▶ [ACTIVITY]: Your job is to copy every line in the material containing the word "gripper".

——————————

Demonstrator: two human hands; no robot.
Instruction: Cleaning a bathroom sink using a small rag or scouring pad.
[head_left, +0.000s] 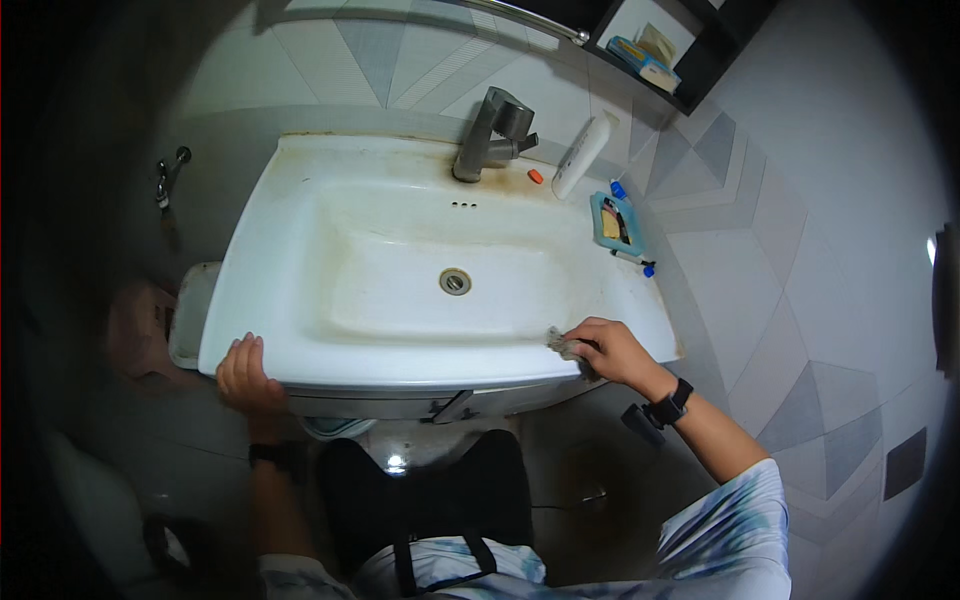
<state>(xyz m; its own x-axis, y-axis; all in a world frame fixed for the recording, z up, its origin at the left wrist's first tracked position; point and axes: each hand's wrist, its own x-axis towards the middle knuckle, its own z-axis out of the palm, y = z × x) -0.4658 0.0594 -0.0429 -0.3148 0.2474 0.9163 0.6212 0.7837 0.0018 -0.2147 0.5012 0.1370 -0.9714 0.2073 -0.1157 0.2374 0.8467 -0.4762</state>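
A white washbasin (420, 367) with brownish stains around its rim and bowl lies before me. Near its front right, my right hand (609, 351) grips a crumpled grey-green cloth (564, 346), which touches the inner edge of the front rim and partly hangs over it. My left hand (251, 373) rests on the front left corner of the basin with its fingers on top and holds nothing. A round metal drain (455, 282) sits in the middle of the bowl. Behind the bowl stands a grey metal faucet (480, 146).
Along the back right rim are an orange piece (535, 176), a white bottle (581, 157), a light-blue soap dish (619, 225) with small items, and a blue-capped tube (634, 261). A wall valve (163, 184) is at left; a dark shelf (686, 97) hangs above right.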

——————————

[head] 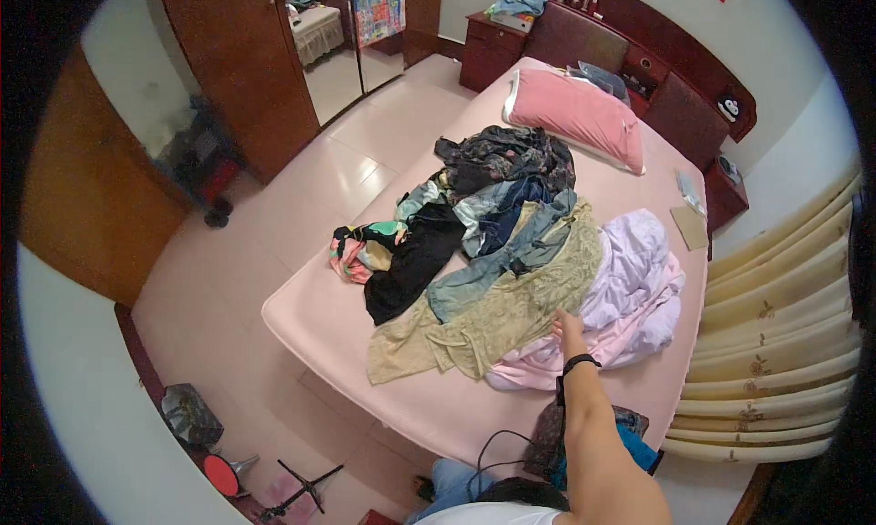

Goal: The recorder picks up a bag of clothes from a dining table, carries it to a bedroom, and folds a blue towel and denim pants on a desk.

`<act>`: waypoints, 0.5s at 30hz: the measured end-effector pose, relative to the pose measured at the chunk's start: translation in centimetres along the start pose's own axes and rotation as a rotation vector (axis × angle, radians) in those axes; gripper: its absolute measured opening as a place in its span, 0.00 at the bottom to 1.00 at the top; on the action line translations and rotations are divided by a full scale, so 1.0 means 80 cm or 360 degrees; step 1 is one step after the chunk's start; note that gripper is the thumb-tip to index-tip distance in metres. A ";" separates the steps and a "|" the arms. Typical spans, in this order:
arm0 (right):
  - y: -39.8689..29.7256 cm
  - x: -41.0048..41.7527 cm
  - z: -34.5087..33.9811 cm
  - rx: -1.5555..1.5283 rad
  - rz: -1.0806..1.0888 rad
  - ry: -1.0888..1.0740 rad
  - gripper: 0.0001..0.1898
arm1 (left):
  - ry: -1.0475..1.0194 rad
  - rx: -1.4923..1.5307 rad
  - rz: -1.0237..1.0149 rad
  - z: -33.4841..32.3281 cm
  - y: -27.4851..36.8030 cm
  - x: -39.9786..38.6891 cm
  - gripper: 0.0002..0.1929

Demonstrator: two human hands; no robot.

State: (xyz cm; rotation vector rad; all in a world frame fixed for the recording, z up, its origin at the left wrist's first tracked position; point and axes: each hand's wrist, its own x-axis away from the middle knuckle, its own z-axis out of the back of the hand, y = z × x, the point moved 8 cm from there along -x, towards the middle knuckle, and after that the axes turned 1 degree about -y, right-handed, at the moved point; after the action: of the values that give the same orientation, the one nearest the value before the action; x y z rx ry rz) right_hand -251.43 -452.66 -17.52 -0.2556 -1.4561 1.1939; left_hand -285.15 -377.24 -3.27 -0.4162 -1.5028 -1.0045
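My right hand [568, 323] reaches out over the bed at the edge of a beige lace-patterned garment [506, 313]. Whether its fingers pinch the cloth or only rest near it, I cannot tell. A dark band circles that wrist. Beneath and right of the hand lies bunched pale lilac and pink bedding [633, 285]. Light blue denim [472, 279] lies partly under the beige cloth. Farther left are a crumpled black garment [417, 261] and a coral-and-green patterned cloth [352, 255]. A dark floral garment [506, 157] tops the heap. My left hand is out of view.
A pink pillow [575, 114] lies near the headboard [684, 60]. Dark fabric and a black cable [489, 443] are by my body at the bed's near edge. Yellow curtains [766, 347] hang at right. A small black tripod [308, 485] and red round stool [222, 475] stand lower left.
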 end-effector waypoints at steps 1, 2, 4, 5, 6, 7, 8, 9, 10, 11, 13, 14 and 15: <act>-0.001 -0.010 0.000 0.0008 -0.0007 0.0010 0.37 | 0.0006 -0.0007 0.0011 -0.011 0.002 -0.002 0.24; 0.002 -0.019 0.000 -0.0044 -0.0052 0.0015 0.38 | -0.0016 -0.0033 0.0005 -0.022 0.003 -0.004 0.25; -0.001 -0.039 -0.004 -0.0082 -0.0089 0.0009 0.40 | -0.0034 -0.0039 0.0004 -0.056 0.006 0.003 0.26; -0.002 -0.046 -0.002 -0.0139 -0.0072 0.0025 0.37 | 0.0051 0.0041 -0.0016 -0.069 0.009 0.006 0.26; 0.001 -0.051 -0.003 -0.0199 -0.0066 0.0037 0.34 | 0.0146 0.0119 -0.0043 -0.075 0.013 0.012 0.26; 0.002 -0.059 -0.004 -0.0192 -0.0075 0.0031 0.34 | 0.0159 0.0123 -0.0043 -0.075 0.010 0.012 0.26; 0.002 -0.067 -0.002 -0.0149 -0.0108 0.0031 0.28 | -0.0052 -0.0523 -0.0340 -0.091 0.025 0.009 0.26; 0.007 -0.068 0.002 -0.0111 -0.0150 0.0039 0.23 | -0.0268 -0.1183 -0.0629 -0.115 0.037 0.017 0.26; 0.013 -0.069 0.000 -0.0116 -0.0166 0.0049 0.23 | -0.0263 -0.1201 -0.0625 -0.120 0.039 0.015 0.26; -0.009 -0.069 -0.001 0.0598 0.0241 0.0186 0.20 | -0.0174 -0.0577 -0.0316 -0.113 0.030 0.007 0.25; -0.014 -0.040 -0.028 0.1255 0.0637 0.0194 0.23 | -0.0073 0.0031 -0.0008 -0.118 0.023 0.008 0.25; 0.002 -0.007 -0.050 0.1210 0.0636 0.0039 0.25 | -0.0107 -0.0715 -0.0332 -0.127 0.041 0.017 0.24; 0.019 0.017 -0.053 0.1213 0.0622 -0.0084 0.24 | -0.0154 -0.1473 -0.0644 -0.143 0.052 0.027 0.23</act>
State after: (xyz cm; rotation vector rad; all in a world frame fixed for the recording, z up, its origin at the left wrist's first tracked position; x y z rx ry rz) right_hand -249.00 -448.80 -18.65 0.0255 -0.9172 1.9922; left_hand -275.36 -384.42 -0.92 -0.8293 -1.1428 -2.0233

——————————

▶ [OUTPUT OF THE TASK]:
`<act>`: waypoints, 0.5s at 30hz: the measured end-effector pose, relative to the pose measured at the chunk's start: translation in centimetres along the start pose's own axes and rotation as a rotation vector (axis × angle, radians) in those axes; gripper: its absolute measured opening as a place in its span, 0.00 at the bottom to 1.00 at the top; on the action line translations and rotations are divided by a full scale, so 1.0 means 80 cm or 360 degrees; step 1 is one step after the chunk's start; note that gripper is the thumb-tip to index-tip distance in metres. A ";" separates the steps and a "|" the arms. Typical spans, in this order:
  - gripper: 0.0001..0.1898
  - gripper: 0.0002..0.1929

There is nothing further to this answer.